WRITTEN BY STEFANO ESPOSITO POSTED: 09/22/2015, 03:52PM

Chicago Sun-Times

 

A new online Northwestern University “Sex 101” class aims to demystify the subject for freshmen, without leaving parents scratching their heads, as some did following a live sex-toy demonstration on campus in 2011.

In a series of short videos, students will able to learn the basics about sex and reproduction, said Teresa Woodruff, vice chair for research in obstetrics and gynecology at the Feinberg School of Medicine.

“If you Google it, there’s nothing out there like this,” Woodruff explained Tuesday. “Reproduction is one of those things where we don’t assemble the definitions, the fundamental science and the health outcomes in one place that is easily accessible to the public.”

The videos, which will be available for free online starting Monday at www.coursera.org/learn/reproductive-health, cover such topics as the rise and fall of hormones, STDs and how to avoid them, sexual violence and the workings of the sex organs.

“For many college freshmen, they may have had information in a sex ed class in school, but some of them have not had a really good education on this topic,” Woodruff said. “For some, this information is a little bit embarrassing or taboo.”

Some videos feature Woodruff in a laboratory, another with her beside a chalkboard and another using a “hologram” stage with hologram models.

“They allow you to look at the anatomical regions and hear about how those tissues function,” Woodruff said.

In 2011, Northwestern made headlines when two non-students demonstrated for 100 students a power tool converted into a sex toy in an optional after-class seminar of Prof.

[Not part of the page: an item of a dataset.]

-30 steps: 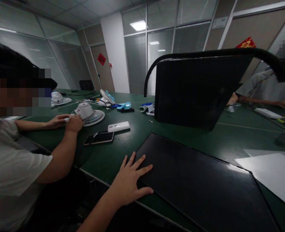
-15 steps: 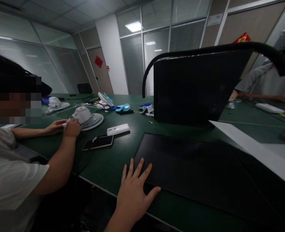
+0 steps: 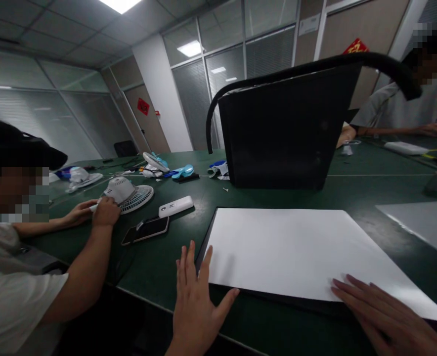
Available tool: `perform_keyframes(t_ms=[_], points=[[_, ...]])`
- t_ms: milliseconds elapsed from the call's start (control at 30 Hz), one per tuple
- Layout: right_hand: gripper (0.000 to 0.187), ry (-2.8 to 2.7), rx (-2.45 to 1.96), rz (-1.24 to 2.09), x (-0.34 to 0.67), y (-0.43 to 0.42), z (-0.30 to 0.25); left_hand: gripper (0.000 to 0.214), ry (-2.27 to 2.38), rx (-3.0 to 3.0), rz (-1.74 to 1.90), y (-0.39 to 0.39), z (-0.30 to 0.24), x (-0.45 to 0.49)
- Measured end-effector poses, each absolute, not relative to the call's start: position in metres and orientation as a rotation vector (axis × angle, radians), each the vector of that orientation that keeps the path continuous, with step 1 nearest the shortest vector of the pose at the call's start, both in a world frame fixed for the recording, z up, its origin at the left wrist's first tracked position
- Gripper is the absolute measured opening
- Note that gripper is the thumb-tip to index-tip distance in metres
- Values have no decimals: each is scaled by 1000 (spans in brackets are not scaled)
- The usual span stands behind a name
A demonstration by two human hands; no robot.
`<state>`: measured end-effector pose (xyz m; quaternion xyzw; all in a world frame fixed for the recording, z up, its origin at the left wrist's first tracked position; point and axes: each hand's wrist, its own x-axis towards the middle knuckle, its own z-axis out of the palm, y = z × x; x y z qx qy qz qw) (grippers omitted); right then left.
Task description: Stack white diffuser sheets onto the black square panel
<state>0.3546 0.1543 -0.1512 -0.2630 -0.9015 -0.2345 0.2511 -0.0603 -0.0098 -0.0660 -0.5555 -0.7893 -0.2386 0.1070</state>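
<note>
A large white sheet (image 3: 278, 247) lies flat over a thin black panel (image 3: 292, 302), whose dark edge shows along the left and front. My left hand (image 3: 198, 294) is open with its fingers spread at the sheet's left edge. Over the front right part of the sheet lies my right hand (image 3: 389, 314), fingers stretched out flat, with nothing gripped. Behind the sheet a large black box-like thing (image 3: 281, 133) stands upright, with a thick black tube (image 3: 307, 66) arching over its top.
On the green table (image 3: 177, 222) at left are a phone (image 3: 146, 231) and a white power bank (image 3: 176, 206). A person at left handles a white fan (image 3: 127, 195). Another white sheet (image 3: 426, 222) lies at right. Another person (image 3: 400, 109) sits beyond it.
The white sheet, tilted at the right before, now covers the black panel. My right hand has come into view on it. My left hand stays near the left edge; the view has shifted slightly.
</note>
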Motion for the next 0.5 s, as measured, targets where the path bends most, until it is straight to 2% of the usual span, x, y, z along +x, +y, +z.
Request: perform_keyframes(t_ms=[67, 133, 333, 500], points=[[71, -2428, -700, -619, 351, 152, -147, 63, -2384, -1715, -595, -7, -63, -62], [69, -2431, -702, -578, 350, 149, -145, 55, -2435, -1748, -530, -6, -61, -63], [50, -2452, -657, -444, 343, 146, -130, 64, -2477, -1702, -433, -3, -65, -64], [47, -2411, -627, -325, 332, 141, -117, 67, -2517, -1698, -411, -2, -69, -66]])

J. Michael Bailey’s “Human Sexuality” class. In the days following the demonstration, Northwestern’s phone lines lit up with calls from alumni and parents of students unhappy about the class. Morton Schapiro, university president, later described himself as “troubled and disappointed” by the sex-toy demonstration, although he also said controversy is part of every university.

In the wake of that particular controversy, the sexuality class was not offered the following year.